La minaccia che il più potente ministro del Tesoro della più potente nazione del mondo ha rivolto ai suoi ex colleghi (ma non si diceva che una volta abate, sempre abate) e cioè quella del loro doveroso assoggettamento alle stesse più rigide regole da sempre subite dalle rivali banche commerciali, non risolve, infatti, quel dilemma che da oltre sette mesi ripeto come fosse un mantra salvifico: chi sarà in grado di farsi carico di quella cartaccia che nessuno ormai vuole più e che vale, secondo una stima prudenziale se non minimale e, ovviamente, a valore facciale, tra i 25 ed i 30 mila miliardi di dollari?
Non vi è ispezione dei solitamente distratti ispettori di bernspan o di quelli,a loro volta non proprio dei fulmini di guerra, della Securities and Exchange Commission che possa far tornare l’acqua ormai sparsa su tutto il pavimento e farla tornare nelle condutture, peraltro molto intasate, dalle quali è uscita, non vi è regolamentazione ferrea di quello che gli apprendistati stregoni delle fabbriche prodotto delle Investment Banks e delle CIB possono fare o non fare che possa far tornare la fiducia e l’appetito in e per quei titoli che troppe volte hanno scottato le dita dei gestori di fondi pensione, di fondi investimento, per non parlare di quelle molto sensibili appartenenti ai comuni mortali, proprio di quelli che hanno il tremendo vizio, una volta scottatisi le dita con l’acqua bollente, di ostinarsi ad avere poi paura anche dell’acqua tiepida, se non di quella fredda.
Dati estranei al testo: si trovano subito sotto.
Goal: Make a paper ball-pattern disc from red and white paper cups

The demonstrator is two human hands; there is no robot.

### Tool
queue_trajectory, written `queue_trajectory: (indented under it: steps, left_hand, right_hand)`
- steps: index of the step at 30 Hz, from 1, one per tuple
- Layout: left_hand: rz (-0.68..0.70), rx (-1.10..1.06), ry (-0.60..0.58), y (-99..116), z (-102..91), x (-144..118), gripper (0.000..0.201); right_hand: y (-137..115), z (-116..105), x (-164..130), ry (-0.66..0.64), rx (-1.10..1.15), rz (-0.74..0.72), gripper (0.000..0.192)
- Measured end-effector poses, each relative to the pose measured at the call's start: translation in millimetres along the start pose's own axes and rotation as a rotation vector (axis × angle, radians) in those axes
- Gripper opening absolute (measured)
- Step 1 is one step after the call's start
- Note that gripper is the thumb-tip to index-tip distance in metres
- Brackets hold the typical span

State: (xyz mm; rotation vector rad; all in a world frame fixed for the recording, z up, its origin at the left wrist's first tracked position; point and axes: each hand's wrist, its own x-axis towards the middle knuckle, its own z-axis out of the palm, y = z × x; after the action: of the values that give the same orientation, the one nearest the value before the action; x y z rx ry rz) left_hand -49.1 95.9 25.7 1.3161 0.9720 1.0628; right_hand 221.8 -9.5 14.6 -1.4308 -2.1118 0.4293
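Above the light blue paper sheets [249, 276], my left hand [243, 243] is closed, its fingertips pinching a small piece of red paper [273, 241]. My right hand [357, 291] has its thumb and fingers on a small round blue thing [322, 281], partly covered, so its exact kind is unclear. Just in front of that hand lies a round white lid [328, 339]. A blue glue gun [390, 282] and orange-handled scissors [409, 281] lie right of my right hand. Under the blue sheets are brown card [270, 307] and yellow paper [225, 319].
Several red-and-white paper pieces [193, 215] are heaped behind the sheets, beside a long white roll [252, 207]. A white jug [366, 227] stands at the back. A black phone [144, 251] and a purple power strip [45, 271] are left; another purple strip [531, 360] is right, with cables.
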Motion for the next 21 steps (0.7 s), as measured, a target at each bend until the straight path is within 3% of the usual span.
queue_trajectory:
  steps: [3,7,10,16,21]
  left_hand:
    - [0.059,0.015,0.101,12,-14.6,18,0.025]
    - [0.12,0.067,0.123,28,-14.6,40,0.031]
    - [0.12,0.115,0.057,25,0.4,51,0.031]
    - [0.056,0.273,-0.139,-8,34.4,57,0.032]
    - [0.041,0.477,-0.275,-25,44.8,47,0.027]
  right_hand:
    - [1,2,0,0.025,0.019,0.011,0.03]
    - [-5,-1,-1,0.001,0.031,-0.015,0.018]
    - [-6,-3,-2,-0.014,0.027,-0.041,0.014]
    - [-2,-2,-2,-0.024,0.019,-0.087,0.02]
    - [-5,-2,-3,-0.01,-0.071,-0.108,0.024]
Nel corso del recente convegno sulla crisi finanziaria ed i suoi effetti sociali cui ho partecipato, ho avuto modo di assistere ad uno scontro al calor bianco tra un noto economista, il professor Paolo Leon, ed una sua collega che è, a torto o a ragione, è considerata la madre di tutte le recenti riforme delle pensioni, la professoressa Elsa Fornero, uno scontro scatenato dall’evidente avversione della professoressa per la richiesta di certezze che le lavoratrici ed i lavoratori in relazione ai trattamenti pensionistici per loro previsti, voglia di certezza che la nostra ritiene un elemento di rigidità, scatenando una vivace reazione del battagliero Leon che si è visto costretto a difendere il modello italiano (TFR, metodo di calcolo certo della pensione e via discorrendo), discussione che ha tirato in ballo anche il molto british e solitamente compassato professor Luigi Spaventa, insomma solo per poco non sono volati i microfoni.
Purtroppo per i miei pochi lettori, il cineoperatore volontario che ha avuto la bontà, anche per il vincolo dovuto alla comune appartenenza alla Frre Lance International Press, di garantire le riprese del mio intervento (disponibile in versione integrale nella sezione video del sito http://www.flipnews.org/) non era interessato agli schiamazzi accademici che non ha ripreso pur essendo presente, ma vi assicuro che si è trattato di uno spettacolo molto interessante e che resterà per sempre impresso nella mia memoria.